La desertificazione delle aree interne torna al centro del dibattito in Irpinia. A Sant’Angelo dei Lombardi la Pro Loco Alta Irpinia promuove un momento di confronto aperto a istituzioni, associazioni, imprenditori, cittadini e mondo del volontariato per riflettere sul futuro dei piccoli centri dell’Appennino campano. L’appuntamento dal titolo “La desertificazione delle zone interne, tra rassegnazione e speranza” si terrà mercoledì 13 maggio alle ore 18.30 presso la sede della Pro Loco, in corso Vittorio Emanuele. L’obiettivo dichiarato è quello di riaccendere l’attenzione su un fenomeno che da anni colpisce l’Alta Irpinia: calo demografico, fuga dei giovani, riduzione dei servizi e progressivo impoverimento sociale ed economico dei borghi interni. L’iniziativa nasce dalla volontà della Pro Loco santangiolese di creare un gruppo di lavoro permanente capace di stimolare idee, proposte e riflessioni concrete sul tema dello spopolamento. A promuovere il confronto è il presidente Tony Lucido, da anni impegnato nella valorizzazione culturale e sociale del territorio e nella difesa delle aree interne. Secondo gli organizzatori, il rischio più grande è quello della rassegnazione collettiva, una condizione che rischia di spegnere ogni prospettiva di rilancio per i piccoli comuni irpini. Per questo motivo il progetto punta a costruire una rete territoriale capace di coinvolgere amministratori, associazioni, imprese, studiosi ed esponenti del Terzo Settore. Tra i partecipanti annunciati figura anche Franco Mangialardi, da tempo impegnato nella promozione della cultura solidale cristiana in Italia e in Europa. L’incontro vuole rappresentare un primo passo verso un percorso più ampio di ascolto e confronto sui problemi delle zone interne, con una particolare attenzione ai temi del lavoro, dei servizi, dell’identità territoriale e delle opportunità per le nuove generazioni. Gli organizzatori hanno annunciato il coinvolgimento di:

  • amministratori locali e sindaci;
  • associazioni e Pro Loco;
  • realtà del Terzo Settore;
  • esponenti del mondo imprenditoriale;
  • studiosi ed esperti di economia sociale;
  • rappresentanti del mondo della cultura e dell’informazione.

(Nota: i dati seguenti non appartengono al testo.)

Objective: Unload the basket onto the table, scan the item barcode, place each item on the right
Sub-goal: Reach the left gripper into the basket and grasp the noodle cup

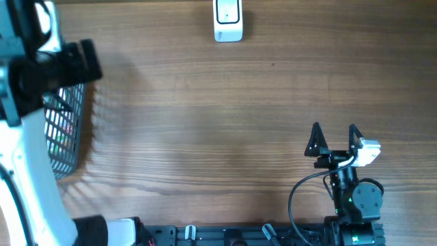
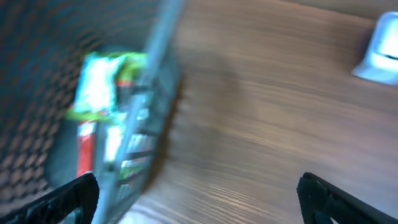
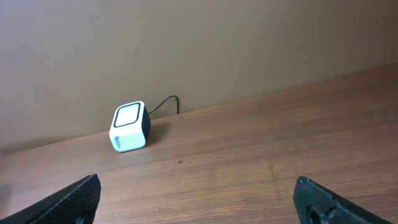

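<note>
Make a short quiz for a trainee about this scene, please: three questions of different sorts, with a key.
1. Fill in: the left fingers and the right fingers are both ____ and hold nothing.
2. True or false: the scanner stands on the table, apart from both arms.
3. Choose one: where is the green packet?
A) inside the mesh basket
B) beside the scanner
C) on the bare table, in the middle

Key: 1. open; 2. true; 3. A
</note>
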You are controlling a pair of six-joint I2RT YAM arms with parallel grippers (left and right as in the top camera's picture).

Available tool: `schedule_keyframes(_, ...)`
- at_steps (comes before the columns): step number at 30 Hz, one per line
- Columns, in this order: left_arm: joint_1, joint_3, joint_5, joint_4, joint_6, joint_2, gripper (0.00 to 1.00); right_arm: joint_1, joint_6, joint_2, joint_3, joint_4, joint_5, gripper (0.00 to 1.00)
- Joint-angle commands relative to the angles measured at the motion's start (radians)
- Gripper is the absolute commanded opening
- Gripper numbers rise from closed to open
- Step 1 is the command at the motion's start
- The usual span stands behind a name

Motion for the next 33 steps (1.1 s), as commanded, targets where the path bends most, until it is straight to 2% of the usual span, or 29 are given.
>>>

Nel messaggio diffuso dalla Pro Loco emerge con forza la volontà di reagire allo spopolamento attraverso una nuova visione del territorio. “Non è più il tempo della rassegnazione – spiegano i promotori – ma il momento di costruire per le giovani generazioni le ragioni della speranza, per motivarle a restare”. Un appello che guarda anche a chi ha lasciato l’Irpinia negli ultimi decenni. Secondo gli organizzatori, chi è partito può rappresentare una risorsa fondamentale grazie alle esperienze maturate fuori dal territorio. L’idea è quella di costruire una nuova rete sociale ed economica capace di trasformare la dorsale appenninica in un’opportunità di sviluppo, puntando su identità, ambiente, qualità della vita e innovazione. Nel documento promosso dalla Pro Loco viene ribadita la necessità di cambiare il modo in cui politica ed economia guardano alle aree interne. Per gli organizzatori, l’Alta Irpinia e più in generale la dorsale appenninica non devono essere considerate territori marginali, ma realtà strategiche all’interno delle nuove dinamiche economiche e sociali. L’obiettivo finale resta quello di restituire centralità alle comunità locali, rafforzando il senso di appartenenza e creando nuove opportunità per chi sceglie di vivere nei borghi dell’entroterra. L’incontro del 13 maggio sarà dunque il primo tassello di un percorso che punta a trasformare il dibattito sullo spopolamento in un laboratorio di idee e proposte concrete per il futuro dell’Irpinia.